_Required action_: Without reproducing any picture, copy the records word for word.

(Stored dataset items)
= Beginning of Section =

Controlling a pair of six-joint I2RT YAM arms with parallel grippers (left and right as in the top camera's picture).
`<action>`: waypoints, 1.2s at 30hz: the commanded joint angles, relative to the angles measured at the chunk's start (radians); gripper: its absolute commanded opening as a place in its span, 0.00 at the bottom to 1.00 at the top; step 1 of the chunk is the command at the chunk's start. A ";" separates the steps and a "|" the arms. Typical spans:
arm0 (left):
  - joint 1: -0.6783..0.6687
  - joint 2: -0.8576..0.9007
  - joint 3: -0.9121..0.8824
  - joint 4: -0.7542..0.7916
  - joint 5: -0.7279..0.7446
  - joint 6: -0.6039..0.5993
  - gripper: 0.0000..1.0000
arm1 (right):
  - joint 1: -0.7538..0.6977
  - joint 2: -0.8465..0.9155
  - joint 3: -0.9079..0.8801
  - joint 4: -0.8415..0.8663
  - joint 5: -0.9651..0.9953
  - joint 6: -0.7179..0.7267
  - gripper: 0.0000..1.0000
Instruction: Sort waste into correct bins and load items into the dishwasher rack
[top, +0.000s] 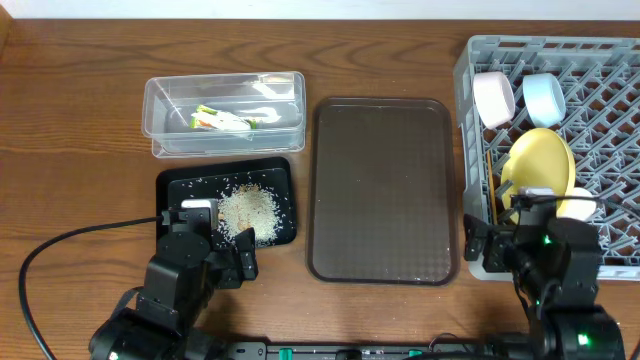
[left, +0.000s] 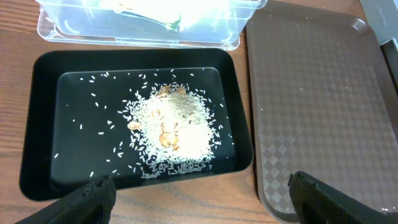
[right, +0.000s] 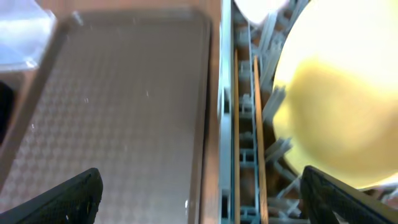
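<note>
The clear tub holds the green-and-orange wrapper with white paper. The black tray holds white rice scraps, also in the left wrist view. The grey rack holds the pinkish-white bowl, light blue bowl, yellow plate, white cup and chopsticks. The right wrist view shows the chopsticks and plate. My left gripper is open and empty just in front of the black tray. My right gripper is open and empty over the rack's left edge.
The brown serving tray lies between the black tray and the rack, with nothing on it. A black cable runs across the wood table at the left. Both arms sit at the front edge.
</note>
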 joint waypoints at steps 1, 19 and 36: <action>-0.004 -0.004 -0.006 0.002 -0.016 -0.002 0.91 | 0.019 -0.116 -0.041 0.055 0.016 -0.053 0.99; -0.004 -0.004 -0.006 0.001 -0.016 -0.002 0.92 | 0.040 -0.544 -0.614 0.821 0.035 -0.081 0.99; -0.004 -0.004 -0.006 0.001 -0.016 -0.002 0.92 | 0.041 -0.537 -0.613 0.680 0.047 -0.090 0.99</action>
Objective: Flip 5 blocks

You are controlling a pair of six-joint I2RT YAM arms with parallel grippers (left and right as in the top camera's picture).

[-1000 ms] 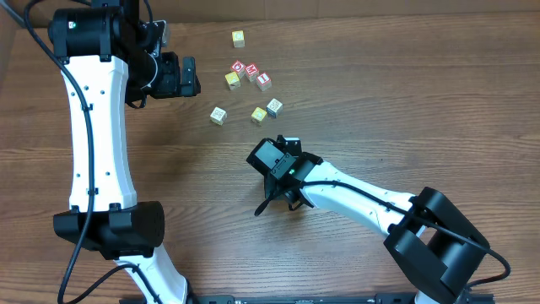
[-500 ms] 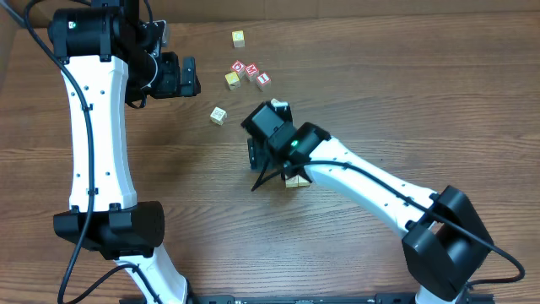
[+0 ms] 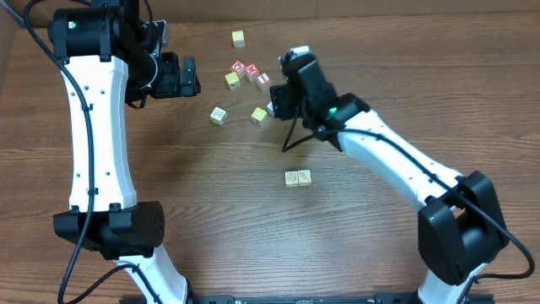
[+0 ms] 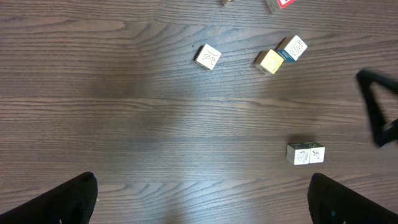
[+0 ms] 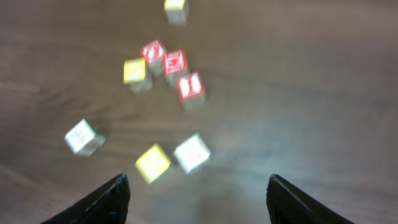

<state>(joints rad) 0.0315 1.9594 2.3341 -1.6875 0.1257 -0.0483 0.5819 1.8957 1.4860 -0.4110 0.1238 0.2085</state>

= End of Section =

_Answer to this problem_:
Controlling a pair of six-joint I2RT YAM arms with parallel grippers (left and right as in the top camera's picture).
`<action>`: waypoints, 1.2s at 30hz: the commanded joint angles, relative to the angles measured at the chunk's start (radians); gripper: its absolute commanded opening as a place in its span, 0.00 at the bottom to 1.00 at the top; step 1 of the chunk is the command at the chunk's start. A ";" separates the steps and a "|" the arms. Typical spans:
arm0 (left):
  - joint 1: -0.6783..0.6687
  - joint 2: -0.8576..0.9007
  - joint 3: -0.9121..0.8824
  - joint 4: -0.7542..0.7916
  - joint 5: -0.7279..0.7446
  - joint 6: -0.6039..0.5993
  - gripper: 0.0000..1.0000
arm1 (right):
  - joint 1: -0.7538..0.6977
  - joint 2: -0.8465..0.9155
  - joint 3: -0.9079..0.8801
  - joint 4: -0.8415..0.8663
  - joint 5: -0.9651..0.9953
  - joint 6: -0.7179..0.7267
  - gripper: 0.0000..1.0000
Instruction: Sort waste into correct bins and load items into the dishwasher rack
[top, +0.000s] 
[left, +0.000s] 
[right, +0.000s] 
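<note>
The clear tub holds the green-and-orange wrapper with white paper. The black tray holds white rice scraps, also in the left wrist view. The grey rack holds the pinkish-white bowl, light blue bowl, yellow plate, white cup and chopsticks. The right wrist view shows the chopsticks and plate. My left gripper is open and empty just in front of the black tray. My right gripper is open and empty over the rack's left edge.
The brown serving tray lies between the black tray and the rack, with nothing on it. A black cable runs across the wood table at the left. Both arms sit at the front edge.
</note>
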 joint waypoints at steps 1, 19 and 36: <action>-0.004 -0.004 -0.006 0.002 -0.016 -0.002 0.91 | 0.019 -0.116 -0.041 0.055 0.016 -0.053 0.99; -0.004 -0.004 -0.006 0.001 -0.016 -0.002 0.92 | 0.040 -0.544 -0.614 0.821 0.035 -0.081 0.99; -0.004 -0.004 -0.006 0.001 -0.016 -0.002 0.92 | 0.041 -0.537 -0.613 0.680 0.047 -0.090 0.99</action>
Objective: Flip 5 blocks

You are controlling a pair of six-joint I2RT YAM arms with parallel grippers (left and right as in the top camera's picture).

[-1000 ms] 
[-500 ms] 
[+0 ms] 
[+0 ms] 
[+0 ms] 

<state>(joints rad) 0.0315 1.9594 2.3341 -1.6875 0.1257 -0.0483 0.5819 1.8957 1.4860 -0.4110 0.1238 0.2085</state>

There is no more to the answer.